Von der Entfernungspauschale über die Straßenverkehrsordnung bis zum Bundesverkehrswegeplan: Der deutsche Staat fühlt sich dem Lebensideal der Nachkriegsjahrzehnte verpflichtet. Das Auto hat nach wie vor Vorfahrt, die dafür notwendige Infrastruktur wird bis heute ausgebaut und der öffentliche Verkehr als Alibi-Veranstaltung einfach nur verwaltet. Alternativen wie digitale Plattformen oder gar Autonome Flotten spielen in diesen Überlegungen keine Rolle. Die bisher vom System profitierenden Autohersteller und ÖV- Betreiber fühlen sich in Deutschland wohl.
Der nötige Wandel wird schmerzhaft und auch die Sozialpartnerschaften in Deutschland vor ganz neue Herausforderungen stellen.

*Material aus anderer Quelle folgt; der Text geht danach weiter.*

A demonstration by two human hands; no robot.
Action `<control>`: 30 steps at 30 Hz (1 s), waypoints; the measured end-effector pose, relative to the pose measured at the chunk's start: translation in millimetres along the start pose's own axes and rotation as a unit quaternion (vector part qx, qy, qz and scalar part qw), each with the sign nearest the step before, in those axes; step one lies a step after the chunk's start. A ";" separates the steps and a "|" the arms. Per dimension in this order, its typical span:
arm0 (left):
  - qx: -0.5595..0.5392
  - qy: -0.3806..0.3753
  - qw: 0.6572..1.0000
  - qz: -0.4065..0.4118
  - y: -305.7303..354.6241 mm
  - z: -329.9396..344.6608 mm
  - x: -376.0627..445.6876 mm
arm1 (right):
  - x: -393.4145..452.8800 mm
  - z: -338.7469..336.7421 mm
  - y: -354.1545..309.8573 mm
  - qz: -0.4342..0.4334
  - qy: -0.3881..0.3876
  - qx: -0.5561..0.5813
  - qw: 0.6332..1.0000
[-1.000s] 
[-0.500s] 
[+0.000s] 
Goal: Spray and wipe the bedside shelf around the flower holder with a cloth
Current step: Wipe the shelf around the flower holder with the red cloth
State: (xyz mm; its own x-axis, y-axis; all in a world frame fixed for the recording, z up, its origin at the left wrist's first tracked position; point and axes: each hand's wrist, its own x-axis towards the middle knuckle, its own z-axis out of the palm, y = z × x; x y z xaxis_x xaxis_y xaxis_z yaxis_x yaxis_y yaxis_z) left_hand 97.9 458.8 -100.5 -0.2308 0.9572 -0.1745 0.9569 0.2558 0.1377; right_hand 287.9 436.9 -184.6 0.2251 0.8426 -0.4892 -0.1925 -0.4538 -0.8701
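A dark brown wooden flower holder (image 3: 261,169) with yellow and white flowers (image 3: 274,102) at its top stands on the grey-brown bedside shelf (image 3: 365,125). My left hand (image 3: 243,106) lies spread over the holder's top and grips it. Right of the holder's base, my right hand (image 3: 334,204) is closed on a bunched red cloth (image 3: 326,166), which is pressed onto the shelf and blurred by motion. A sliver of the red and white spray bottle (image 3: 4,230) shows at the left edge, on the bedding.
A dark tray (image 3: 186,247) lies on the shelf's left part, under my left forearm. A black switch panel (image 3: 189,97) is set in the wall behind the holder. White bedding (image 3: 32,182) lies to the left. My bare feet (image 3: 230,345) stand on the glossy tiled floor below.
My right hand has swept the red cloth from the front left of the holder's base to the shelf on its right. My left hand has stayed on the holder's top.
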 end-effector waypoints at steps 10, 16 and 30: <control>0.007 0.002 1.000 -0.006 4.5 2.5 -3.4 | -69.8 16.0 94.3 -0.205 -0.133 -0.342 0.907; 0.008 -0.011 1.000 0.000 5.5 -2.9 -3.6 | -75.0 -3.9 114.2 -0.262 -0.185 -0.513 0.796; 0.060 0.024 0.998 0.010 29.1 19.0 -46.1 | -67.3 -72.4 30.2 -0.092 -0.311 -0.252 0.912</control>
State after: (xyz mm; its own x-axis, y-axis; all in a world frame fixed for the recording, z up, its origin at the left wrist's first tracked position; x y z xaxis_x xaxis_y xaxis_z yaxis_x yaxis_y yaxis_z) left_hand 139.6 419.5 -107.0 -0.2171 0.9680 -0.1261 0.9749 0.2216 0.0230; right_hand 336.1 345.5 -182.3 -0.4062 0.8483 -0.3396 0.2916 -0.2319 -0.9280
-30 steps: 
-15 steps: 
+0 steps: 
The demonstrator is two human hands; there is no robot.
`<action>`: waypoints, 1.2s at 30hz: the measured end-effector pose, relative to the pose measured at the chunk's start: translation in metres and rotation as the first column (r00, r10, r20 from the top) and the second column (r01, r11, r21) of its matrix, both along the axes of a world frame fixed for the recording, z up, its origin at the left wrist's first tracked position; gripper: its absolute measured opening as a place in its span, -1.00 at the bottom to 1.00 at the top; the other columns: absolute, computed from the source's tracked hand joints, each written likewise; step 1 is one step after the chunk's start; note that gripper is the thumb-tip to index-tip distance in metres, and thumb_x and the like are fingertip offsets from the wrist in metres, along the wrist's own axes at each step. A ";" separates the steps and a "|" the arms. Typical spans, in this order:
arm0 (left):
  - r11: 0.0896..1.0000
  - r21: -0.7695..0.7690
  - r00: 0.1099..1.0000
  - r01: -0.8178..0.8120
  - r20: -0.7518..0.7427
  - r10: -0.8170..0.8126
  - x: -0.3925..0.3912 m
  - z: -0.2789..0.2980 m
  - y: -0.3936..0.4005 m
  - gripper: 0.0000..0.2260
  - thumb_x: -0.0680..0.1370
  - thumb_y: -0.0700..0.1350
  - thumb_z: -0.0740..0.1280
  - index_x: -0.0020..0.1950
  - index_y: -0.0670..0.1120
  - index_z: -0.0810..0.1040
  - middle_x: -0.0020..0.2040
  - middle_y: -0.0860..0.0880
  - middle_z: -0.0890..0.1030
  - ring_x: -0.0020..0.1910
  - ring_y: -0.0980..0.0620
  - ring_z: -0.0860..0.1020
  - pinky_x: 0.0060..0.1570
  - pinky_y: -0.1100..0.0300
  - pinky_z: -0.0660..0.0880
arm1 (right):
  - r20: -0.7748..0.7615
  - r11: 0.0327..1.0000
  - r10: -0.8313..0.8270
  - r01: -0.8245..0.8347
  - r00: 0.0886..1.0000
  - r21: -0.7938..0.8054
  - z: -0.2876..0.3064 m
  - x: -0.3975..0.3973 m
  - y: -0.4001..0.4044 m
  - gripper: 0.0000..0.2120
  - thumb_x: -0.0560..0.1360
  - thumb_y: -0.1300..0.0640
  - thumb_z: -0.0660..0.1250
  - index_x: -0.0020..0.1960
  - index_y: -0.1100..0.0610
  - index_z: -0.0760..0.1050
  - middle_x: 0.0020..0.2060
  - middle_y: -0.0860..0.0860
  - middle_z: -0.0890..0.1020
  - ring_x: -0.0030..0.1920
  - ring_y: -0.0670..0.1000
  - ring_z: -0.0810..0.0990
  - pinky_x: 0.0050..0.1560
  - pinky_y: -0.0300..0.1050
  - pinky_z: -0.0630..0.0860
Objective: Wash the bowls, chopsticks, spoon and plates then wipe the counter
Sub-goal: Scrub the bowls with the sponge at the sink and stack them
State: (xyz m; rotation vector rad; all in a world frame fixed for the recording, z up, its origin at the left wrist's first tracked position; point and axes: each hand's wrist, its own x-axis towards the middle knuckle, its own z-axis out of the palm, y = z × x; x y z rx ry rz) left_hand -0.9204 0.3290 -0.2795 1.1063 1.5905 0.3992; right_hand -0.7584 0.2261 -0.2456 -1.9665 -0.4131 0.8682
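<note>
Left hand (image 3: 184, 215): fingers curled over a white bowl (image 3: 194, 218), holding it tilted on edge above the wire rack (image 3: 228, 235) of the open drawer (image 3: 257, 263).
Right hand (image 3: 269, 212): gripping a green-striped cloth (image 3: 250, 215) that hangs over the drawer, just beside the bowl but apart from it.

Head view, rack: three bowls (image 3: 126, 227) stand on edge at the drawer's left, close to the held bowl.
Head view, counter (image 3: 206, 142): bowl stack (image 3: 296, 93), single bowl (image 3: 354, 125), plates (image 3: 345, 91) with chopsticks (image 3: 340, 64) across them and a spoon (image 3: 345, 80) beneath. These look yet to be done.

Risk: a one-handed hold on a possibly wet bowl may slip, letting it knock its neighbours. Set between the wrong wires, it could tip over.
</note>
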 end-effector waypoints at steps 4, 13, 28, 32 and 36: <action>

Wir beschäftigen uns mit diesem Wandel und den entgegenstehenden Beharrungskräften. Ein Modernisierungspakt in der Mobilität, die über eine reine Veränderung der Antriebe hinausgeht, ist längst überfällig. Dafür braucht es den Mut für neue Bündnisse. Es braucht zugleich das, was das Bundesverfassungsgericht 2021 gefordert hat: eine klare politische Rahmensetzung für die Verkehrswende, die die Freiheitsrechte künftiger Generationen nicht einschränkt.